Mam na imię Ellie. Coś wam powiem.
To były nasze najlepsze wakacje. Ale po powrocie zastaliśmy
coś, co na zawsze zmieniło nasze życie. Jeszcze nigdy nie mieliśmy takich
kłopotów.
Na początku było nas ośmioro, teraz została szóstka. Nie
wiem, co się dzieje z dwójką naszych przyjaciół. Umieramy ze strachu i bardzo
za nimi tęsknimy. I dlatego, chociaż to niebezpieczne, a nasz plan nie jest
idealny, spróbujemy ich odbić, nawet jeśli nie mamy pojęcia, co przyniesie
jutro.
A ja? Chyba się zakochałam. Nie wiem, czy to najlepszy
czas na takie rzeczy.
„Dopiero jakiś tydzień temu
zdałem sobie sprawę, o co chodzi z tą całą odwagą. Ona jest w naszych głowach.

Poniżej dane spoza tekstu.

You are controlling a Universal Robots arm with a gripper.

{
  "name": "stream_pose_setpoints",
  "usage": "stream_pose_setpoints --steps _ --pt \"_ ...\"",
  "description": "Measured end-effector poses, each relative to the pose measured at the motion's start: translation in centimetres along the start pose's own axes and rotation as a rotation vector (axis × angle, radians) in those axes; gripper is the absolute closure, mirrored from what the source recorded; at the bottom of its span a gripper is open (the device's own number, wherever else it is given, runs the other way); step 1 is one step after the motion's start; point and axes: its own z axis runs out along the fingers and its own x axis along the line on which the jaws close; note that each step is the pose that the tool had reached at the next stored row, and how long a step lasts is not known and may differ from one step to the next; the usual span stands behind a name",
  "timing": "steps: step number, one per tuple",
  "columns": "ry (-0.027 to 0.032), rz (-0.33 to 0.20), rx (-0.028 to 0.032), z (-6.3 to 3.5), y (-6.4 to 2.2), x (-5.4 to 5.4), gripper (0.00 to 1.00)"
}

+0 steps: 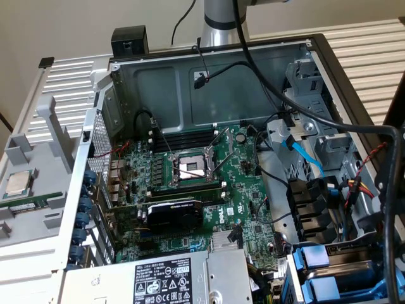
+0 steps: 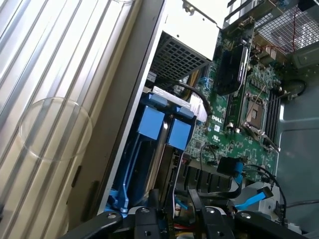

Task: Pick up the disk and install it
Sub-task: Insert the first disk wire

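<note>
**Ana:** Where was the disk?

**Ben:** Neither view showed its silver body or label. What showed were two blue carriers (image 1: 319, 273), standing side by side in the bay at the case's corner on the exterior view's right, next to the power supply (image 1: 164, 278). He judged the disk sat behind one of those blue fronts, on edge so that it would slide along the bay's rails.

**Ana:** And the gripper?

**Ben:** Only the wrist view caught the gripper (image 2: 174, 219). Its two black fingers (image 2: 149, 216) stood apart with nothing between them but wires beyond. It hung over the case's edge, looking along the carriers (image 2: 164, 128) towards the motherboard (image 2: 234, 124), near the bay but touching nothing.

**Ana:** What did the exterior view add?

**Ben:** The whole layout: the open processor socket (image 1: 190, 168) mid-board, the black graphics card (image 1: 177, 215) below it, and a silver processor chip (image 1: 18, 183) lying outside the case on a grey tray (image 1: 31, 221) at the exterior view's left. The wrist view missed that tray. The exterior view, in turn, showed the arm's column (image 1: 221, 19) behind the case but not the fingers.
</note>
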Motion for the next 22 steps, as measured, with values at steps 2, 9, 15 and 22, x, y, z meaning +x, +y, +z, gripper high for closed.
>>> stream_pose_setpoints --steps 2,9,15,22 --pt "-0.0026 -0.001 0.0005 0.01 -0.01 0.00 0.64" --pt "-0.0175 -0.005 0.0045 0.00 -0.01 0.00 0.64" --pt "-0.0236 -0.006 0.0069 0.00 -0.01 0.01 0.64" --pt "-0.0279 0.007 0.0152 -0.03 0.01 0.05 0.64"
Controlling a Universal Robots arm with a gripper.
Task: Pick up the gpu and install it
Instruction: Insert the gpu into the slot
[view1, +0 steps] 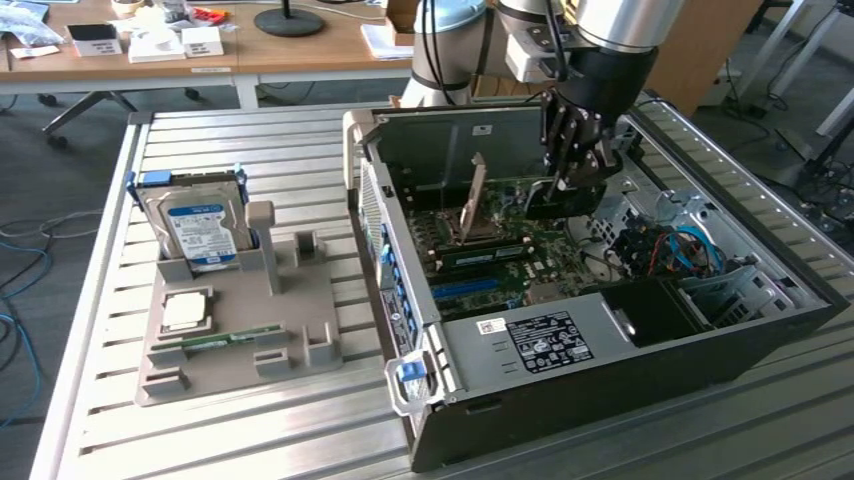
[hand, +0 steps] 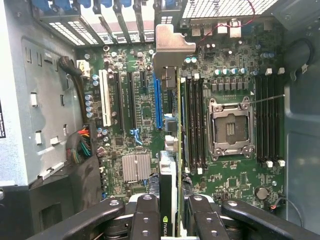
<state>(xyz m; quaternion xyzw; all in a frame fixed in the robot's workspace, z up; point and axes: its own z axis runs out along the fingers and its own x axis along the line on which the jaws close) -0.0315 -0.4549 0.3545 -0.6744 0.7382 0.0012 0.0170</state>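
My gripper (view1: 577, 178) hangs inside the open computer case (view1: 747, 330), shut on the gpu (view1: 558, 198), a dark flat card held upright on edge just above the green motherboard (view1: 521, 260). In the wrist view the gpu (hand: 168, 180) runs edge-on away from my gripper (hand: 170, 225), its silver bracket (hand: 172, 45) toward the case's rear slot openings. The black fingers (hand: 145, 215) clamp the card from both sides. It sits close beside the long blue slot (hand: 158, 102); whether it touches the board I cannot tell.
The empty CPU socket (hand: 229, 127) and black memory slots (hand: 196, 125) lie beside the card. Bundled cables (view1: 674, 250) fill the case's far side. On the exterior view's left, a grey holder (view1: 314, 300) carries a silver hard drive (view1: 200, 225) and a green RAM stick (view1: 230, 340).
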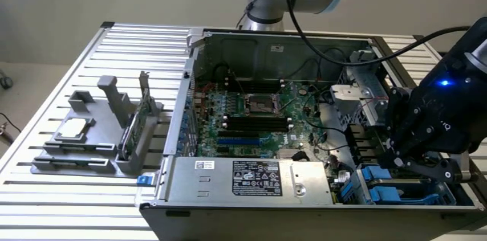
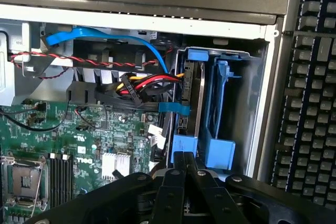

Nie rodzimy się z nią, nie uczymy się jej w szkole, nie czerpiemy jej z
książek. To sposób myślenia, i tyle. To coś, w czym ćwiczymy umysł. Właśnie to
do mnie dotarło. Kiedy pojawia się jakieś potencjalne zagrożenie, wasze umysły
mogą oszaleć ze strachu. Mogą uciec w las. Widzą węże, krokodyle i facetów z
karabinami. Tak działa wyobraźnia. A w tych okolicznościach wyobraźnia nie jest
waszym sprzymierzeńcem. Trzeba ją powściągnąć, okiełznać, to taka gra umysłowa.
Trzeba być surowym dla własnego umysłu. Odwaga to wybór, którego dokonujemy.
Musimy sobie powiedzieć: będziemy odważni. Nie zamierzamy się bać ani
panikować.” *
Wojna trwa już od dwóch miesięcy. Ellie i reszta zmienili
się, nie są to już ci sami ludzie których poznaliśmy w pierwszej części. Teraz
główni bohaterowie muszą walczyć o przetrwanie, gdyż zaczyna się ochładzać
(zbliża się jesień). Wykończeni psychicznie, tak długi czas przebywający w
głuszy pragną znaleźć ludzi, którzy są w takiej samej sytuacji jak oni. Przez
tak krótki okres czasu napatrzyli się na śmierć i zniszczenie, a czasami nawet
przyczyniali się do tego. Próbują odzyskać swoją przyszłość i szczęście. Myślą
o sobie jak o potworach. Każdy najdrobniejszy błąd może spowodować, że zginą,
więc muszą ufać sobie bezgranicznie i podejmować bardzo racjonale decyzje.
Młodzi bohaterowie z radia dowiadują się o ogólnej sytuacji swojej ojczyzny, czasami są to dobre wieści, a czasami nie.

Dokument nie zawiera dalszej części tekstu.